The deeper meaning of the Obamacare fiasco

In the post immediately below, I describe four separate lawsuits challenging the legality of a crucial IRS rule authorizing tax credits for the purchase of health insurance on federally run health care exchanges. The IRS rule should be overturned because the ACA (i.e., Obamacare) authorizes tax credits (and subsidies) only for the purchase of insurance in an exchange “established by a state” under Section 1311 of the law. Federal exchanges are neither “established by a state” nor authorized by Section 1311.

The IRS rule attempts to paper over a huge crucial error committed by the drafters of the ACA — the decision to rely on state exchanges in the expectation that every state could be induced to create an exchange.

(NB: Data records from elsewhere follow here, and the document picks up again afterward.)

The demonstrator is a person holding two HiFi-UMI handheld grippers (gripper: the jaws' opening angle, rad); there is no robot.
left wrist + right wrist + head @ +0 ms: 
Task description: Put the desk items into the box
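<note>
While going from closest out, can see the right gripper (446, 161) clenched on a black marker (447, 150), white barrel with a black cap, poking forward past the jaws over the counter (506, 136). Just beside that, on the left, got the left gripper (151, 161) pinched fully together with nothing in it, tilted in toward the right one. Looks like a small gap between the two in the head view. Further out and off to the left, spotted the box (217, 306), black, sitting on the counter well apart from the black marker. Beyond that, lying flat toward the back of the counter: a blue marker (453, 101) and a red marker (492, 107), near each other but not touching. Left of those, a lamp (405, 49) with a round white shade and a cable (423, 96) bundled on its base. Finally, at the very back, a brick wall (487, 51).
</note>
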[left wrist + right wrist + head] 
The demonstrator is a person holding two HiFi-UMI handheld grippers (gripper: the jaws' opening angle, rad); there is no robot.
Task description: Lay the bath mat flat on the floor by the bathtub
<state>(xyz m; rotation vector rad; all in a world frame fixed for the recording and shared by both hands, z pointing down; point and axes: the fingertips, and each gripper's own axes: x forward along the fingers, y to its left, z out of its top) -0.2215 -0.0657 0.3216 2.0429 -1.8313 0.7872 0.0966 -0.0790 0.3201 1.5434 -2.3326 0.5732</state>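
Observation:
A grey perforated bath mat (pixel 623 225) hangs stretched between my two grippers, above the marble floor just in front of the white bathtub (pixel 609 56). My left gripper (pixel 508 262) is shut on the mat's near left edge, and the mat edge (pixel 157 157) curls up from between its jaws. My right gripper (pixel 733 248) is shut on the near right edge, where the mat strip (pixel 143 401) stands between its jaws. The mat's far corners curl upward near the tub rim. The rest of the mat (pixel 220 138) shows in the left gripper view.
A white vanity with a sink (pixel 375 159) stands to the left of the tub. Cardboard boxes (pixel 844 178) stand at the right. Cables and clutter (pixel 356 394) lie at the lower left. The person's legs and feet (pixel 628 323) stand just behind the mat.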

Most states, it turns out, have been unwilling to establish an exchange

I believe that this error occurred, or was not corrected before passage of the ACA, as a result of the way the Act came into being. Because the Democrats lost their filibuster-proof Senate before enactment, the legislation was rushed through the “reconciliation” process. Thus, big chunks of the legislations, intended only as “placeholders,” ended up being enacted.

There’s a big lesson here, one that goes to the capacity of this country to govern itself. A friend states the lesson in terms that are stark, but not easily disputed:

It would be ideal if more attention were being paid to what, for me at least, is the real lesson to be taken from this . . . or, at least, the truly important thing to recognize. Set aside whether or not federal legislation focused on “1/6th of the national economy” is a good idea as a matter of public policy. Set aside Democrat v. Republican. Set aside Obama-this or Obama-that.

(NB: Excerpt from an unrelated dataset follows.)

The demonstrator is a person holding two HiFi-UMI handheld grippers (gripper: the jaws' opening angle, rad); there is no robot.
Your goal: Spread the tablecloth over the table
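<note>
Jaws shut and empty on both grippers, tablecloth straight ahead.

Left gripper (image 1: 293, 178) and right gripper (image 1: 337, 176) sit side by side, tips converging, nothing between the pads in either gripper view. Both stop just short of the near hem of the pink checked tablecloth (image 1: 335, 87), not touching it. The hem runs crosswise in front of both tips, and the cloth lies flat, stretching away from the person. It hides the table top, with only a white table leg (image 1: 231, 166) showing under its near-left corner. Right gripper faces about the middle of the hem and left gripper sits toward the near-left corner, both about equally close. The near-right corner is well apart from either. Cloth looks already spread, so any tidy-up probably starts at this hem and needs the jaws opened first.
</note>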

No, for me, it is the recklessness of the way Congress acted here — with utter disregard to the ultimate consequences of what it was doing — that is the story. Purely on account of partisan politics, Congress got good and liquored up, went out and got in the car, and sped down the highway at 90 mph, consequences be damned.

This isn’t about “competence” or “incompetence.” Liberal v. conservative. Socialism v. free markets. Good public policy v. imprudent public policy.